Presenting this type of concrete data, which contradicts the official government position on vaccines, has sparked many venomous attacks from angry pro-vaxxers who insist that mercury is completely safe. Either that or they claim that mercury is no longer being added to vaccines, a detestable lie that continues to harm the most vulnerable among us, including innocent children.

You can see for yourself on the official drug insert for FluLaval, the flu vaccine evaluated by Natural News, that the vaccine does, indeed, contain mercury. The following quote is taken directly from RxList.com, the so-called "Internet Drug Index," proving that flu vaccines contained added mercury in the form of thimerosal:

"Thimerosal, a mercury derivative, is added as a preservative. Each 0.5-mL dose contains 50 mcg [micrograms] thimerosal ([less than] 25 mcg mercury). Each 0.5-mL dose may also contain residual amounts of ovalbumin ([less than or equal to] 0.3 mcg), formaldehyde ([less than or equal to] 25 mcg), and sodium deoxycholate ([less than] 50 mcg) from the manufacturing process."

And yet, even with all these added contaminants, pregnant women, the elderly and young children are prodded to get jabbed every year by health authorities. Never mind that each of these ingredients is a known neurotoxin, not to mention the fact that formaldehyde is a known cause of cancer -- just line right up and get your flu shots, because the government says they're good for you!
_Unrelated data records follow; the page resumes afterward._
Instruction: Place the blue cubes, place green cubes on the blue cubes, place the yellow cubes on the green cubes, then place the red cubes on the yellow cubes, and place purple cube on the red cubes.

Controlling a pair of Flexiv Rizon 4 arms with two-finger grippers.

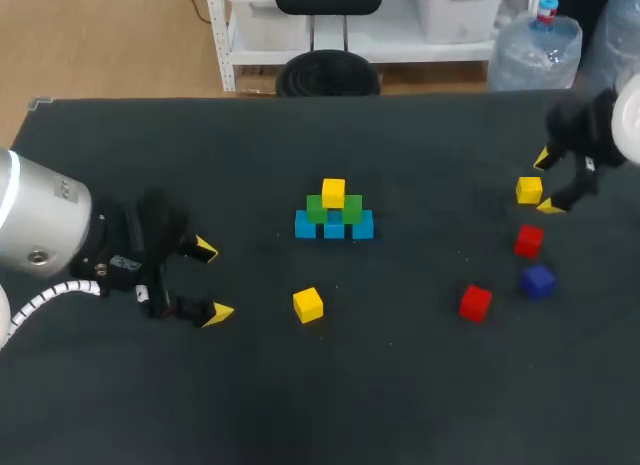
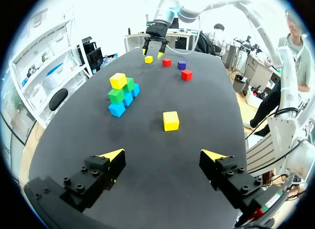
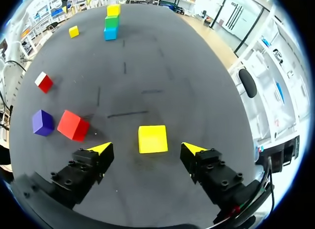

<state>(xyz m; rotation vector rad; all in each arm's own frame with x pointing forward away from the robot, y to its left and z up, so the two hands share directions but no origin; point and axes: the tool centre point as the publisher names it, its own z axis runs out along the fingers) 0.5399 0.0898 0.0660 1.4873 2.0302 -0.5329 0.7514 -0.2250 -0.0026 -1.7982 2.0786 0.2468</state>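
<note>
Partly built stack (image 1: 333, 213) at the centre of the table (image 1: 420, 385): three blue cubes (image 1: 333, 228) in a touching row form the base, two green cubes (image 1: 351, 207) sit over the seams between them, and one yellow cube (image 1: 333, 192) crowns the pair, each tier apparently offset so that every block bears on two below. A second yellow cube (image 3: 152, 139) lies flat on the table at the far right, between the spread fingers of the right gripper (image 1: 545, 183); the jaws stand on either side of it without touching, a pose that suggests a grasp in preparation. A third yellow cube (image 1: 308, 304) rests alone near the front of the stack, ahead of the left gripper (image 1: 213, 280), whose jaws are wide apart and hold nothing. Two red cubes (image 1: 528, 240) and the purple cube (image 1: 537, 281) lie apart from one another, near the right arm. All cubes are plain, flat-faced and sharp-edged, evidently rigid; the table covering is dark and matte.
</note>
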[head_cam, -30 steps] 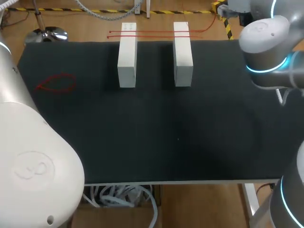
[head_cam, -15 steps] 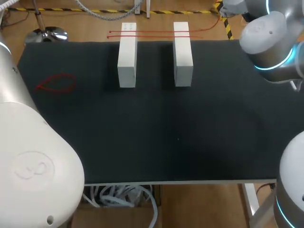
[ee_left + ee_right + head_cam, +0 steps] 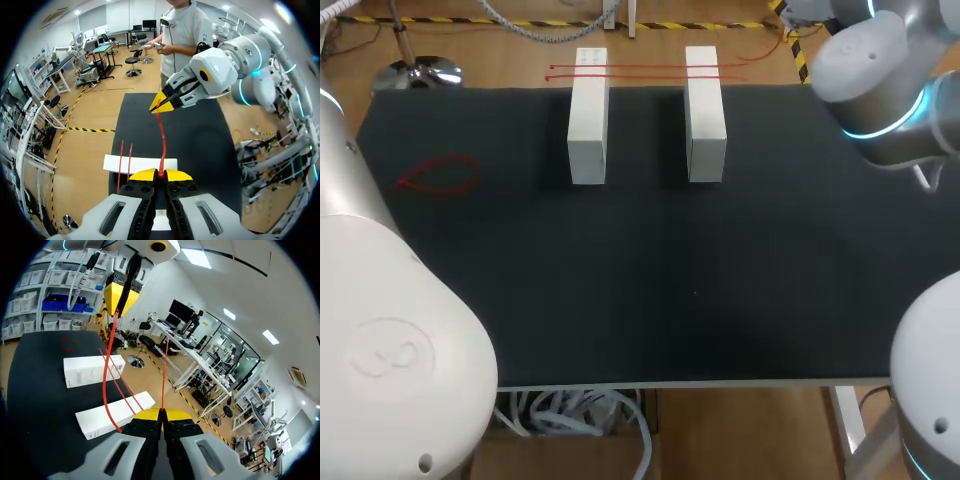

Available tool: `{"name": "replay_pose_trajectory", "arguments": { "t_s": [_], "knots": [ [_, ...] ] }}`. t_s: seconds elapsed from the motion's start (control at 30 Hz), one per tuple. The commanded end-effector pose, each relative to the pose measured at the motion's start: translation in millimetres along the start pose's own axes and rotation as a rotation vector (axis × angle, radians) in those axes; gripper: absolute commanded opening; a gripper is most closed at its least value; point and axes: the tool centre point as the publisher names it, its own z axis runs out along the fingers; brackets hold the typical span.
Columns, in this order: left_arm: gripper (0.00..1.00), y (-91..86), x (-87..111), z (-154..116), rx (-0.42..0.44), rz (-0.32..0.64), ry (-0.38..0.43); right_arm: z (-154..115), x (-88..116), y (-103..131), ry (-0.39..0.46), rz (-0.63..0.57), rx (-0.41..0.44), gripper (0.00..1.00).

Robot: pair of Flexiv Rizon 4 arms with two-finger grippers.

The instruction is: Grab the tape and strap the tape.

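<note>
While the red tape (image 3: 161, 140) runs stretched between them, left hand (image 3: 160, 175) is pinching its near end | right hand (image 3: 162, 103) is clamped on the far end | white blocks (image 3: 588, 115) upper middle, two spare red strips (image 3: 645, 70) lying across them | red loop (image 3: 440, 175) at the left of the counter (image 3: 670, 300)
</note>
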Motion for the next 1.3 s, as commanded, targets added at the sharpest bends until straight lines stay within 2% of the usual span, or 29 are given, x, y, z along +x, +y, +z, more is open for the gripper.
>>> {"name": "replay_pose_trajectory", "arguments": {
  "t_s": [0.03, 0.27, 0.5, 0.63, 0.7, 0.83, 0.97, 1.17, 1.3],
  "knots": [
    [0.0, -0.5, -0.2, -1, -0.005, -0.001, 0.003, 2, -4, 10, -0.025, -0.142, 0.148, 0.0],
    [0.0, -0.5, -0.2, -1, -0.005, -0.001, 0.003, 4, -12, 21, -0.057, -0.373, 0.198, 0.0],
    [0.0, -0.5, -0.2, -1, -0.005, -0.001, 0.003, 3, -16, 32, -0.148, -0.573, 0.277, 0.0],
    [0.0, -0.5, -0.2, -1, -0.005, -0.001, 0.003, 2, -19, 37, -0.222, -0.604, 0.327, 0.0],
    [0.0, -0.5, -0.2, -1, -0.005, -0.001, 0.003, 2, -19, 38, -0.255, -0.59, 0.324, 0.0],
    [0.0, -0.5, -0.2, -1, -0.005, -0.001, 0.003, 2, -17, 37, -0.289, -0.589, 0.397, 0.0],
    [0.0, -0.5, -0.2, -1, -0.005, -0.001, 0.003, 1, -15, 34, -0.335, -0.593, 0.432, 0.0],
    [0.0, -0.5, -0.2, -1, -0.005, -0.001, 0.003, 1, -15, 39, -0.398, -0.616, 0.478, 0.0],
    [0.0, -0.5, -0.2, -1, -0.005, -0.001, 0.003, 3, -15, 44, -0.425, -0.598, 0.466, 0.0]
  ]
}}
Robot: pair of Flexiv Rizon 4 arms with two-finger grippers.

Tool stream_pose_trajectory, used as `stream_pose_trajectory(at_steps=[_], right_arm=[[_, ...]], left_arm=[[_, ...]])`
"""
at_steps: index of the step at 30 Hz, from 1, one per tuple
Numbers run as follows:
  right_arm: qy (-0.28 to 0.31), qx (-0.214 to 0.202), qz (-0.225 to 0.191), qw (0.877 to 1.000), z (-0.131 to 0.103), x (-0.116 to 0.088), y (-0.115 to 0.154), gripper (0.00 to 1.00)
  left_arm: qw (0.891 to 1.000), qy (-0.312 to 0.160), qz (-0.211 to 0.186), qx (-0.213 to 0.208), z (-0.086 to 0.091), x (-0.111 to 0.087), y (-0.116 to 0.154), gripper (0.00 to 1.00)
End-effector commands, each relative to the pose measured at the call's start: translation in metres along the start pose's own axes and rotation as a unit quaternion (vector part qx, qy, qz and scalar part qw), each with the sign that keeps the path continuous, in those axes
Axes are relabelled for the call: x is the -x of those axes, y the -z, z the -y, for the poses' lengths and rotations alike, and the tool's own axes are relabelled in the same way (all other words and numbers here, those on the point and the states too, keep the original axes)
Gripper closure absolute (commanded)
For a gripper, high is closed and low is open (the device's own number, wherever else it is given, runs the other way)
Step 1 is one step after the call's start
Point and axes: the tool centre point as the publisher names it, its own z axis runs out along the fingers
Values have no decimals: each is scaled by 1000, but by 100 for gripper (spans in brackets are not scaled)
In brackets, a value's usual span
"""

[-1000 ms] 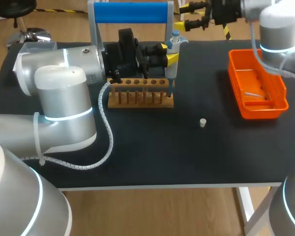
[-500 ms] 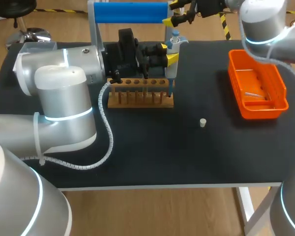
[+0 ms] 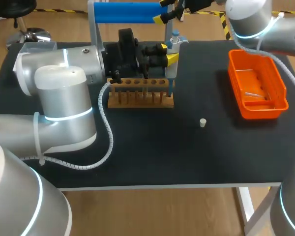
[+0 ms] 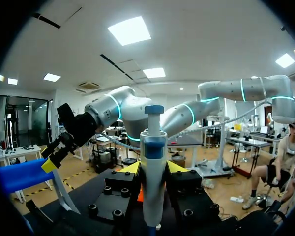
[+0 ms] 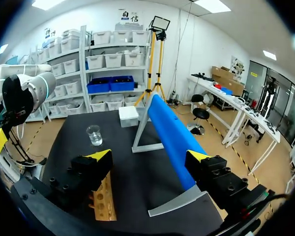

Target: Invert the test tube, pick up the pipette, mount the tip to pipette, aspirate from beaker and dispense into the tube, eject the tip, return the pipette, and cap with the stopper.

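My left gripper (image 3: 168, 53) is shut on the pipette (image 3: 174, 42) and holds it upright over the right end of the wooden tube rack (image 3: 140, 93). In the left wrist view the pipette (image 4: 153, 147) stands between the yellow tips of that gripper (image 4: 153, 169). My right gripper (image 3: 166, 11) hangs open at the back of the table, by the right end of the blue-barred stand (image 3: 130, 12). In the right wrist view its fingers (image 5: 150, 157) stand wide apart, with the blue bar (image 5: 172, 137) ahead of them. The beaker (image 5: 94, 134) stands beyond the rack (image 5: 103, 196). The white stopper (image 3: 202, 122) lies alone on the mat.
An orange tray (image 3: 280, 101) holding a pipette tip (image 3: 252, 93) sits at the right. A white box (image 5: 128, 115) stands at the far end of the table, behind the stand. My left arm's bulky links (image 3: 64, 93) cover the table's left side.
My right arm has swung left along the back of the table, bringing its open gripper to the blue bar. The left arm and the pipette have kept still.
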Motion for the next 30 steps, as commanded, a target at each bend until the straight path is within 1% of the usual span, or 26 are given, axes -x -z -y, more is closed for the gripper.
stream_pose_trajectory(at_steps=[1, 30], right_arm=[[-2, -6, 0, 1000, -2, 3, -6, 0], [1, -3, 1, 1000, -3, 1, -7, 0]], left_arm=[[1000, -1, 4, -2, -1, -1, -3, 100], [1000, -1, 4, -2, -1, -1, -3, 100]])
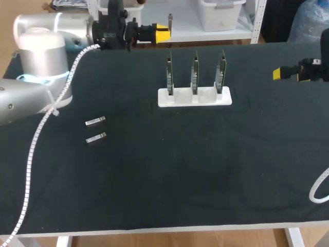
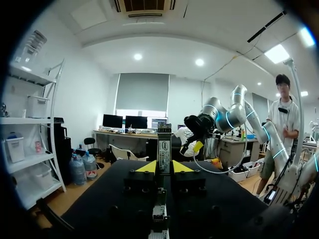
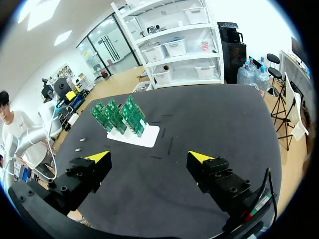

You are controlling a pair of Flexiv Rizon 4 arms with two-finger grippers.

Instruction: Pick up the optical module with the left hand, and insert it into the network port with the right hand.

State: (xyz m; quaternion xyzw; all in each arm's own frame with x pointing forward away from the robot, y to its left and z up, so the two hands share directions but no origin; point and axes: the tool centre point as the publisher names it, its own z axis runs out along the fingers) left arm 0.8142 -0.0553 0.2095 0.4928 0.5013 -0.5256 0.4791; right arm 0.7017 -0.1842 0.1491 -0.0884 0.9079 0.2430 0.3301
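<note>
My left gripper [image 1: 163,33] hovers over the table's far left edge, shut on a small silver optical module [image 1: 170,21] that stands upright between its yellow tips. The left wrist view shows that module [image 2: 164,148] pinched between the left gripper's [image 2: 164,167] fingers. Two more modules [image 1: 95,121] [image 1: 96,138] lie on the black mat at the left. Three green network boards [image 1: 195,73] stand in a white holder [image 1: 194,98] at mid-table. My right gripper [image 1: 278,74] is at the right edge, and in its own view this right gripper [image 3: 149,158] stands wide open and empty, well short of the boards [image 3: 118,116].
A white cable loop [image 1: 318,190] lies at the right edge of the black mat [image 1: 180,170]. In the left wrist view my right arm [image 2: 222,113] shows across the table. A cable sleeve [image 1: 41,134] hangs from my left arm.
</note>
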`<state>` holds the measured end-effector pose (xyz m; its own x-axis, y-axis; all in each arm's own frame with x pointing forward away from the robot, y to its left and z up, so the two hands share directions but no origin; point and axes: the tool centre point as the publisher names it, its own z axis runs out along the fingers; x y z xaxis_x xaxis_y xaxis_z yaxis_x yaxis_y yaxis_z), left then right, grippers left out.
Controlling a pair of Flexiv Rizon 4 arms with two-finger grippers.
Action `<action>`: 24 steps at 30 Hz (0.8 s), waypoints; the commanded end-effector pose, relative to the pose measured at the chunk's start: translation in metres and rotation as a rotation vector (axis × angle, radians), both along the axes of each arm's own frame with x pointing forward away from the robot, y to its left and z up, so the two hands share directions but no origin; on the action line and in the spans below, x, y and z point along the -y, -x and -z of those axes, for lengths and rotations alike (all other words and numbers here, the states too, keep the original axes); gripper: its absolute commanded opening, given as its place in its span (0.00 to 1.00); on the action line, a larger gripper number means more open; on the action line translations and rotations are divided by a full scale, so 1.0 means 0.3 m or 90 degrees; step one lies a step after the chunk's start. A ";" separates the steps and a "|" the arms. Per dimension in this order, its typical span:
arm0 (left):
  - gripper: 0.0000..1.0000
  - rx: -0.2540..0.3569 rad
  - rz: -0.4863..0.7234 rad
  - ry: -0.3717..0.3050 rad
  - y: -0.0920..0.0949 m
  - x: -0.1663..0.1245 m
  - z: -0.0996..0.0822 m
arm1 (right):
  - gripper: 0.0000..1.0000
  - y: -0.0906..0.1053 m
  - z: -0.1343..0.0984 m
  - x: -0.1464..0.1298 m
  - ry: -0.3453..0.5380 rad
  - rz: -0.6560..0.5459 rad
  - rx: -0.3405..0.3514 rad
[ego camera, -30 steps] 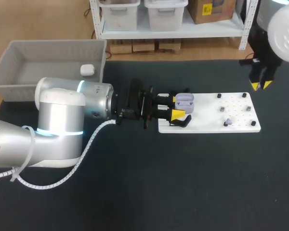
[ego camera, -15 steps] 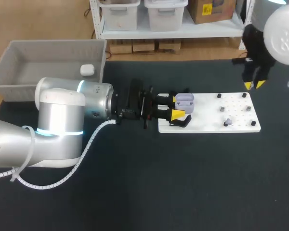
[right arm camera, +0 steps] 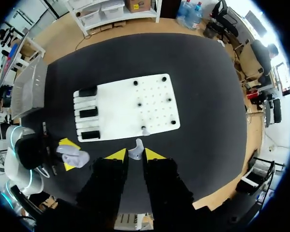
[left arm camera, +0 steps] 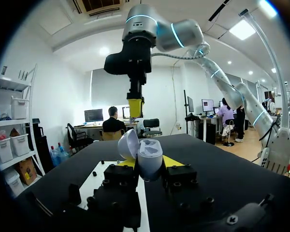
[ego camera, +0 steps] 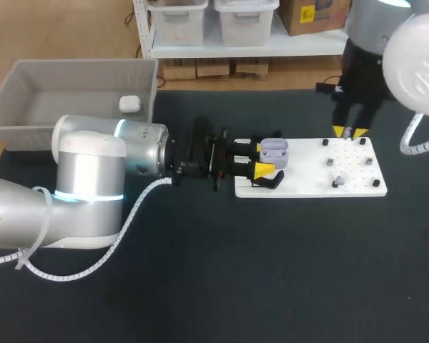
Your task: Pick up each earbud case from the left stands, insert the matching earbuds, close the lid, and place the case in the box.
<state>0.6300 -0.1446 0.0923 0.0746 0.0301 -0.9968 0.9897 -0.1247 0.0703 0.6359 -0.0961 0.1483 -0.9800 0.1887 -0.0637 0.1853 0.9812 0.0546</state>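
both our grippers pinch something: our left gripper [ego camera: 266,159] clasps the open lavender earbud case [ego camera: 274,151] at the white board's [ego camera: 350,182] stand end, and our right gripper [right arm camera: 134,154] nips a pale earbud [right arm camera: 136,149] over the board's far edge. one white case [ego camera: 129,104] lies in the grey box [ego camera: 28,78].

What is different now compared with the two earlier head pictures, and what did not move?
The right gripper moved left from the table's right side and now hangs over the far edge of the white pegboard, with a small pale earbud pinched in it. The left gripper stayed shut on the open lilac earbud case. The white case in the grey plastic box did not move.
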 end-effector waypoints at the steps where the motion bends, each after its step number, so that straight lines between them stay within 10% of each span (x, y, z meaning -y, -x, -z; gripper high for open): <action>1: 0.00 0.001 -0.004 0.001 0.004 0.000 0.001 | 0.00 0.031 -0.011 -0.036 -0.016 0.000 0.015; 24: 0.00 0.001 -0.004 0.001 0.004 0.000 0.001 | 0.00 0.054 -0.073 -0.138 -0.026 0.027 0.022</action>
<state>0.6300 -0.1446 0.0923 0.0746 0.0301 -0.9968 0.9897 -0.1247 0.0703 0.6256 -0.0660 0.1614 -0.9723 0.2218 -0.0739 0.2106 0.9681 0.1355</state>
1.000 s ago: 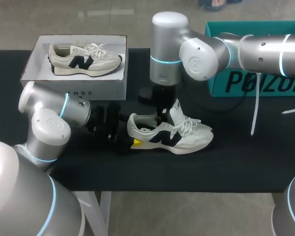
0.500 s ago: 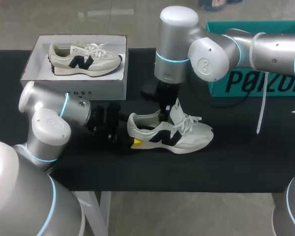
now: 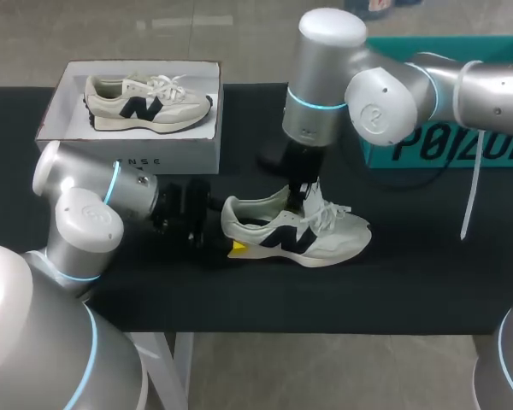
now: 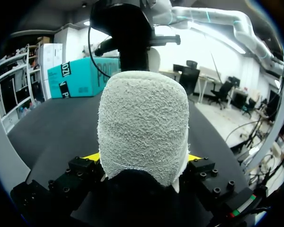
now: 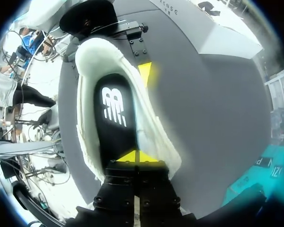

The mercury double standard continues to ravage public health

The irony in all this is that the government now admits that mercury is toxic, at least when it comes from other sources. The Obama administration, as we recently reported, is on a crusade to shut down all coal power plants, using the excuse that they blast heavy amounts of mercury into the atmosphere. And official government warnings tell pregnant women to avoid mercury from canned tuna.

But what about the mercury still being used in vaccines and dental fillings? Why is mercury exposure from these sources completely safe, according to the government, but mercury in food and smokestacks should be avoided?